Edna Griffin’s persistent efforts to integrate public places in Des Moines, Iowa, is the reason many in the Hawkeye State hail her as a hero of the civil rights movement. Even though Griffin’s pursuit against racism came seven years before the Montgomery bus boycott, she later became known as “the Rosa Parks of Iowa.”

Griffin, born on Oct. 23, 1909 in Lexington, Kentucky, grew up in New Hampshire, where her father was a dairy farmer supervisor, according to the Iowa History Journal. After high school, Griffin attended Fisk University, a historically black college in Nashville, Tennessee. There she met Stanley Griffin, whom she later married. When her husband was accepted into what was back then the Still College of Osteopathy and Surgery, the couple moved to Des Moines in 1947. In Des Moines, they began to experience racial discrimination, which led to Griffin fighting for equality for black Americans in Iowa.

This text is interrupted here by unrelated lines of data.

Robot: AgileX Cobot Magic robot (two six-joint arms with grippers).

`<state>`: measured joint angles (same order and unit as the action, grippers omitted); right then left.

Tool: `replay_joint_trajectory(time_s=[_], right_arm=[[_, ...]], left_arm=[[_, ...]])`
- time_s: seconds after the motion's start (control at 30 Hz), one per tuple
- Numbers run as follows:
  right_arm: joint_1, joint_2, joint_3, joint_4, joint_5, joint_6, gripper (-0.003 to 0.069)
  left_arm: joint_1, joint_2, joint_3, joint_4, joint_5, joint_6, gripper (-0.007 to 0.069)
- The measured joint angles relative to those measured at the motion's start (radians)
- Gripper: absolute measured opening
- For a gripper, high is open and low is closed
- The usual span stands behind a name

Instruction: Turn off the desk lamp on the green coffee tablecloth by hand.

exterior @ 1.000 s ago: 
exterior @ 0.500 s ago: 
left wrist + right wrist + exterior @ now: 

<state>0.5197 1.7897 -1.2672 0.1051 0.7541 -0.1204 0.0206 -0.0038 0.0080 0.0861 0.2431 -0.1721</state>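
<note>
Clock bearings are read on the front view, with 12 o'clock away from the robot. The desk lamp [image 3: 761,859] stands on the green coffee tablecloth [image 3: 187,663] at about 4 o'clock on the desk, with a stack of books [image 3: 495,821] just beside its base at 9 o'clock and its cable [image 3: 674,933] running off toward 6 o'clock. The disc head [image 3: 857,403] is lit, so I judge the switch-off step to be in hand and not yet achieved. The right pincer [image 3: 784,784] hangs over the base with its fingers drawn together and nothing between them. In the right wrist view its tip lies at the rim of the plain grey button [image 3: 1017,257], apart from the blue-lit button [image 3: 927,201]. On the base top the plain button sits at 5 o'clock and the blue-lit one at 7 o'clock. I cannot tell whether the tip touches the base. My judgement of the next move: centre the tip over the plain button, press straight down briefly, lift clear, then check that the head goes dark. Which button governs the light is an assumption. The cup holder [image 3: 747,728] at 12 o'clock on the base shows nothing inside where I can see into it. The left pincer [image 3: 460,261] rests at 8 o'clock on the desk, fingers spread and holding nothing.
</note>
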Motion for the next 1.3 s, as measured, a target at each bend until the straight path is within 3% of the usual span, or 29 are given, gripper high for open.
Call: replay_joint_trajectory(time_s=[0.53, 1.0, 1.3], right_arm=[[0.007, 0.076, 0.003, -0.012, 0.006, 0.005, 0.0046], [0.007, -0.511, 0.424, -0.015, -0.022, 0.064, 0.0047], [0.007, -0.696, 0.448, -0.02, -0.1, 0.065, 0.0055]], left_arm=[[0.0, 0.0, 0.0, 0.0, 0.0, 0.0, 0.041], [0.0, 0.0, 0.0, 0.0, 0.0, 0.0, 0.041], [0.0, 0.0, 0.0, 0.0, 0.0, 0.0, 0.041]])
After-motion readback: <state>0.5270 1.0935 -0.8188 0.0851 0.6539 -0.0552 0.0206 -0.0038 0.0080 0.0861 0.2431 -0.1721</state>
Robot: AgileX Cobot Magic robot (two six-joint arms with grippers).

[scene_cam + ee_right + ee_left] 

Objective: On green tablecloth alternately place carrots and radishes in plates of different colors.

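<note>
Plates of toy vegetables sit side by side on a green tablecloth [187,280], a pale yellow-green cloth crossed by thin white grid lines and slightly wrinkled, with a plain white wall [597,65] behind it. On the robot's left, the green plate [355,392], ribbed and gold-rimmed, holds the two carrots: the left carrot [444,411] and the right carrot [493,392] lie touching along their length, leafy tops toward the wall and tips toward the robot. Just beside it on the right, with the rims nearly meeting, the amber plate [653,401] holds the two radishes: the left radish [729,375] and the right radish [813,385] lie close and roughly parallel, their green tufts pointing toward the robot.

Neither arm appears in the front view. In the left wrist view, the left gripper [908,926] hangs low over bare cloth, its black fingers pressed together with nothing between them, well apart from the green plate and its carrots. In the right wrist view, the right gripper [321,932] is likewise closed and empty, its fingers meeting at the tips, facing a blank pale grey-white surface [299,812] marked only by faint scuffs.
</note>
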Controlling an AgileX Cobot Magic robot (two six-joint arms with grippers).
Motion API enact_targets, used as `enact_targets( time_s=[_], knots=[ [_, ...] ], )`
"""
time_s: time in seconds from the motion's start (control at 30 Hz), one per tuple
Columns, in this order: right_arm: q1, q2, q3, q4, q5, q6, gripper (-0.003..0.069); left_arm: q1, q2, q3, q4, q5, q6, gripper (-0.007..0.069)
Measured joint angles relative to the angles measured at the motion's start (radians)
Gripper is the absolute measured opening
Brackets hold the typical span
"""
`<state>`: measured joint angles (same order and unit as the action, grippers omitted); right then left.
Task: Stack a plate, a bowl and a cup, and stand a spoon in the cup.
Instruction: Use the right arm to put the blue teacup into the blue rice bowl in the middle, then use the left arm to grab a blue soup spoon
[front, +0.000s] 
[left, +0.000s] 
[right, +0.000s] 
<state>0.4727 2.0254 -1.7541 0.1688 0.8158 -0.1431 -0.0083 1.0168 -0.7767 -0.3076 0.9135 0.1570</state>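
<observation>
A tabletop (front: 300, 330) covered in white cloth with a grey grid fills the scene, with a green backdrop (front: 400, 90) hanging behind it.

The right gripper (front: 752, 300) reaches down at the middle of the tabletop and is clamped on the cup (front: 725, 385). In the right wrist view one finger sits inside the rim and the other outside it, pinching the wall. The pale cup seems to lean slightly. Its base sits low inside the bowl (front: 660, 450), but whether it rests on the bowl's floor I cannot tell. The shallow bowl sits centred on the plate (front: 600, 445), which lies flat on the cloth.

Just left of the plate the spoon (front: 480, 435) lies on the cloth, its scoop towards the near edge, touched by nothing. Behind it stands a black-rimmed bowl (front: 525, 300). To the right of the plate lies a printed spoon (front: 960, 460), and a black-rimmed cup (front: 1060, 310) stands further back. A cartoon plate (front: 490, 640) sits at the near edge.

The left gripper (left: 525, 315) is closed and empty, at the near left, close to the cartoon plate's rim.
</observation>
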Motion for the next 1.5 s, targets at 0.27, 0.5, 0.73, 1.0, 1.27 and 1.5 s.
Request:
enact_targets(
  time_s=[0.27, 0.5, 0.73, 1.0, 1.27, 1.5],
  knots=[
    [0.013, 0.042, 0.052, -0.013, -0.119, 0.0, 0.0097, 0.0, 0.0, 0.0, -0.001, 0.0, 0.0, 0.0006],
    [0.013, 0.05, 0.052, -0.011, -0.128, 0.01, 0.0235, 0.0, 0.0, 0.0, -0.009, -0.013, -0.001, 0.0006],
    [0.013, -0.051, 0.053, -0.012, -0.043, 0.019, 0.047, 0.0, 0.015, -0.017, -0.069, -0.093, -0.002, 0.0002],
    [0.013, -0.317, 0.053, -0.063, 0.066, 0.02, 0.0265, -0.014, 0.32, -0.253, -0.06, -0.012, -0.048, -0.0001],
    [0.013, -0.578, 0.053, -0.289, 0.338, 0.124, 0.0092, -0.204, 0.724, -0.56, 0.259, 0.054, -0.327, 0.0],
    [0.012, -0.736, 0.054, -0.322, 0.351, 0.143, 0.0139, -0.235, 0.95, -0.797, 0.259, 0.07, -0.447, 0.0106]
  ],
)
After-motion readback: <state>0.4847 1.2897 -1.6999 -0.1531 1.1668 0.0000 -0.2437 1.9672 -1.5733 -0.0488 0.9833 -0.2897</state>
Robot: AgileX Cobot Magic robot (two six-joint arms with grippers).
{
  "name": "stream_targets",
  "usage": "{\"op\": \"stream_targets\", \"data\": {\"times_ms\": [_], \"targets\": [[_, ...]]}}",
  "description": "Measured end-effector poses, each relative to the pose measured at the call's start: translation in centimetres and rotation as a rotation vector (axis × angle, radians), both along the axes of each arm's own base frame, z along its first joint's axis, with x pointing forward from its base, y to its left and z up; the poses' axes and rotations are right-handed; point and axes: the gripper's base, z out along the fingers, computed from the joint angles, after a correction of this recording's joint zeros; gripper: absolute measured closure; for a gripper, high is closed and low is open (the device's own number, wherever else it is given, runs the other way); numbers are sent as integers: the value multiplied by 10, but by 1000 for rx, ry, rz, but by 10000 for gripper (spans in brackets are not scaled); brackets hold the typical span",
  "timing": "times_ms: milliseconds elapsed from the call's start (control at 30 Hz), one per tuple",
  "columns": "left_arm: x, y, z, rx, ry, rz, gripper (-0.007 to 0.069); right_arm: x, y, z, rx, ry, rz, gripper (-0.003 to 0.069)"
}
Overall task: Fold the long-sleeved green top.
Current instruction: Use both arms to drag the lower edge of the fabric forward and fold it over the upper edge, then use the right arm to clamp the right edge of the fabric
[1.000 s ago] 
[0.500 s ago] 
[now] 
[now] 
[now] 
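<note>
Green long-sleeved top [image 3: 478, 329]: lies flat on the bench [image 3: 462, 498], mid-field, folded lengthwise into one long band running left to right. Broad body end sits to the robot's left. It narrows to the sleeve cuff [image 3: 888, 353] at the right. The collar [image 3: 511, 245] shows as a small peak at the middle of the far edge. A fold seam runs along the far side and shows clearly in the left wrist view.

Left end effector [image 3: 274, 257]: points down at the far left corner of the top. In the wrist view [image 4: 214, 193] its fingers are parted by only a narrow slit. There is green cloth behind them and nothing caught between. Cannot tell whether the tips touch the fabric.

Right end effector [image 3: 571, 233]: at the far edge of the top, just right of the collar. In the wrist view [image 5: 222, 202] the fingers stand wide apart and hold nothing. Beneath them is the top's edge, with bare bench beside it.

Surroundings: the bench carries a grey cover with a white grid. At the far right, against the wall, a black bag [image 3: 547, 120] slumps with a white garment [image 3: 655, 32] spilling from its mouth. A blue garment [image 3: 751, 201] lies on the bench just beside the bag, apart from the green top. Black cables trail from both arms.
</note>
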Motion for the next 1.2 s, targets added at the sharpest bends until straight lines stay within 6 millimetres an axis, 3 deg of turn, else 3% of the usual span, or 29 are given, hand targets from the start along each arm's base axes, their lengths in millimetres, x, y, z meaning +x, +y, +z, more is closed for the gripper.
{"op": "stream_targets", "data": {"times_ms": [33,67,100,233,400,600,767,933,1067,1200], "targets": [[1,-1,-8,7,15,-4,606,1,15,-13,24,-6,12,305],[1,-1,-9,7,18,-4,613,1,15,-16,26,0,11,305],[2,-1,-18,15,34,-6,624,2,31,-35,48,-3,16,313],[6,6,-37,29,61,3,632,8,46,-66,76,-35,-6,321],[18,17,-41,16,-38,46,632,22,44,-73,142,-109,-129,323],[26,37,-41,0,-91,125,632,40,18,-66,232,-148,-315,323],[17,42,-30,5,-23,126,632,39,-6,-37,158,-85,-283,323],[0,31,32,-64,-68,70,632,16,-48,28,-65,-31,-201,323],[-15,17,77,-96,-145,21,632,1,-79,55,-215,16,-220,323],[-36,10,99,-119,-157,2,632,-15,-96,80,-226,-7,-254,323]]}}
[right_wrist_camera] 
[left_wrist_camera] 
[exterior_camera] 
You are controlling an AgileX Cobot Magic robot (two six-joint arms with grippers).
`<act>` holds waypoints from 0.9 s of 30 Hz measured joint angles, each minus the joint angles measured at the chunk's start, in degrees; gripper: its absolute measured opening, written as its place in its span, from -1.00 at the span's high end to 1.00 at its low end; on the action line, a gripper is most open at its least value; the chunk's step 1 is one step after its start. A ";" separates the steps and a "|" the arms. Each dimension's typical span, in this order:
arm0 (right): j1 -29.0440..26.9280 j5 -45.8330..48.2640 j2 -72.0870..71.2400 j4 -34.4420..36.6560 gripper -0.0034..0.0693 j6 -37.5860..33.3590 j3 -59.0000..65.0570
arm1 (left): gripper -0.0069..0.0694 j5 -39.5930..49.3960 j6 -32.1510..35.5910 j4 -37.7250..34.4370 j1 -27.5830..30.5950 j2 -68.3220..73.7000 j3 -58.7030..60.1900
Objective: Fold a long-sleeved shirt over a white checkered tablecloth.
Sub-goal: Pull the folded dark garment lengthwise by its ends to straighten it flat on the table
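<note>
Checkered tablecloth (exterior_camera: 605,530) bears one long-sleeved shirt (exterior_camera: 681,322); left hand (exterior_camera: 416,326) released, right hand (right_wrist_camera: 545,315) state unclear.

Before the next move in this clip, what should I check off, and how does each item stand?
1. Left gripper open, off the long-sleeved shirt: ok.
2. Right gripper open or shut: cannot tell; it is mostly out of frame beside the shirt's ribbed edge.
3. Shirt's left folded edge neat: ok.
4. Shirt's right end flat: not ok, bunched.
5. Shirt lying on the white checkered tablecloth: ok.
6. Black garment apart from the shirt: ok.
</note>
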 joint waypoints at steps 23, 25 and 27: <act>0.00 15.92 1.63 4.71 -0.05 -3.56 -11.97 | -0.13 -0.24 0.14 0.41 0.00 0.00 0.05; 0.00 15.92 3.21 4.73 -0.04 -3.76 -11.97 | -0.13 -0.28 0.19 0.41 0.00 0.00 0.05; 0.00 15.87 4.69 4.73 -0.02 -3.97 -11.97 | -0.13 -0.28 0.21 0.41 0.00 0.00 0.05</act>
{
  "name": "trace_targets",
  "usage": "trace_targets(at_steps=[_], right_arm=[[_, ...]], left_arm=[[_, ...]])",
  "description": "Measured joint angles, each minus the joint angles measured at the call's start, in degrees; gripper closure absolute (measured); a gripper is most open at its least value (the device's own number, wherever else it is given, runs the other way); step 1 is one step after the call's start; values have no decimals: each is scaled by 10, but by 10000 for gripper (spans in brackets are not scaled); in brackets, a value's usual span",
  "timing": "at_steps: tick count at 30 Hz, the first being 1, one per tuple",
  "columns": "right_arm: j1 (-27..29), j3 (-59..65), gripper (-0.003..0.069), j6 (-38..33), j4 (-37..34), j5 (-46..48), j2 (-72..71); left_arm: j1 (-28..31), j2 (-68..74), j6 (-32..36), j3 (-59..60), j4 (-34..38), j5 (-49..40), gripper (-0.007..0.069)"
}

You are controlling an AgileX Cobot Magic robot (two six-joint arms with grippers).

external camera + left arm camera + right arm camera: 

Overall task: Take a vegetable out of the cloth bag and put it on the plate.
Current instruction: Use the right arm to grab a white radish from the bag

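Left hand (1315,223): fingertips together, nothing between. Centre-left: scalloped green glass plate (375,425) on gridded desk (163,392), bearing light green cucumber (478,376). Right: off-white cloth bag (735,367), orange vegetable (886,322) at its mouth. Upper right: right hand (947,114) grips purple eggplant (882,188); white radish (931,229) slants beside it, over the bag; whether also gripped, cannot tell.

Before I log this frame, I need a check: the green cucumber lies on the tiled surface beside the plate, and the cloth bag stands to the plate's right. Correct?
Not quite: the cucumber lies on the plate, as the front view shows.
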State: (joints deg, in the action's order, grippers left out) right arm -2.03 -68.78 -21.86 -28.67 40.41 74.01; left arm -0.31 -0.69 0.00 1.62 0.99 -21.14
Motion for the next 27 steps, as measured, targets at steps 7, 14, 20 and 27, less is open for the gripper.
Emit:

In July 1948, Edna went to the Katz Drug Store with John Bibbs and Leonard Hudson, members of the local Progressive Party, which Griffin had recently joined. When they asked for ice cream at the lunch counter, an employee told them the store was “not equipped to serve colored people.” Griffin then organized a series of actions against Katz, including boycotts outside the store every weekend, and sit-in demonstrations. Griffin also filed a lawsuit against Katz, citing the 1884 Iowa law that made discrimination illegal. Katz was found guilty, and in a civil trial, the jury awarded her $1. The victory made it illegal to discriminate against black patrons in Iowa.

As the civil rights movement progressed, Griffin founded the Des Moines chapter of the Congress of Racial Equality. One of the group’s first actions included organizing a day of mourning for the four black girls who were killed in a Birmingham church bombing in 1963, known as the 16th Street Baptist Church bombing. Griffin was also vocal about housing discrimination and the importance of early childhood education. Griffin was 90 when she died on Feb. 8, 2000.

Forty years after Griffin’s legal victory over Katz, the Flynn building where the store once stood was renamed after her. She was also inducted into the Iowa Women’s Hall of Fame in 1985. For the last several decades, the state of Iowa has rightfully propped up Griffin as a local hero. Let’s fully honor her by erecting a statue in bronze.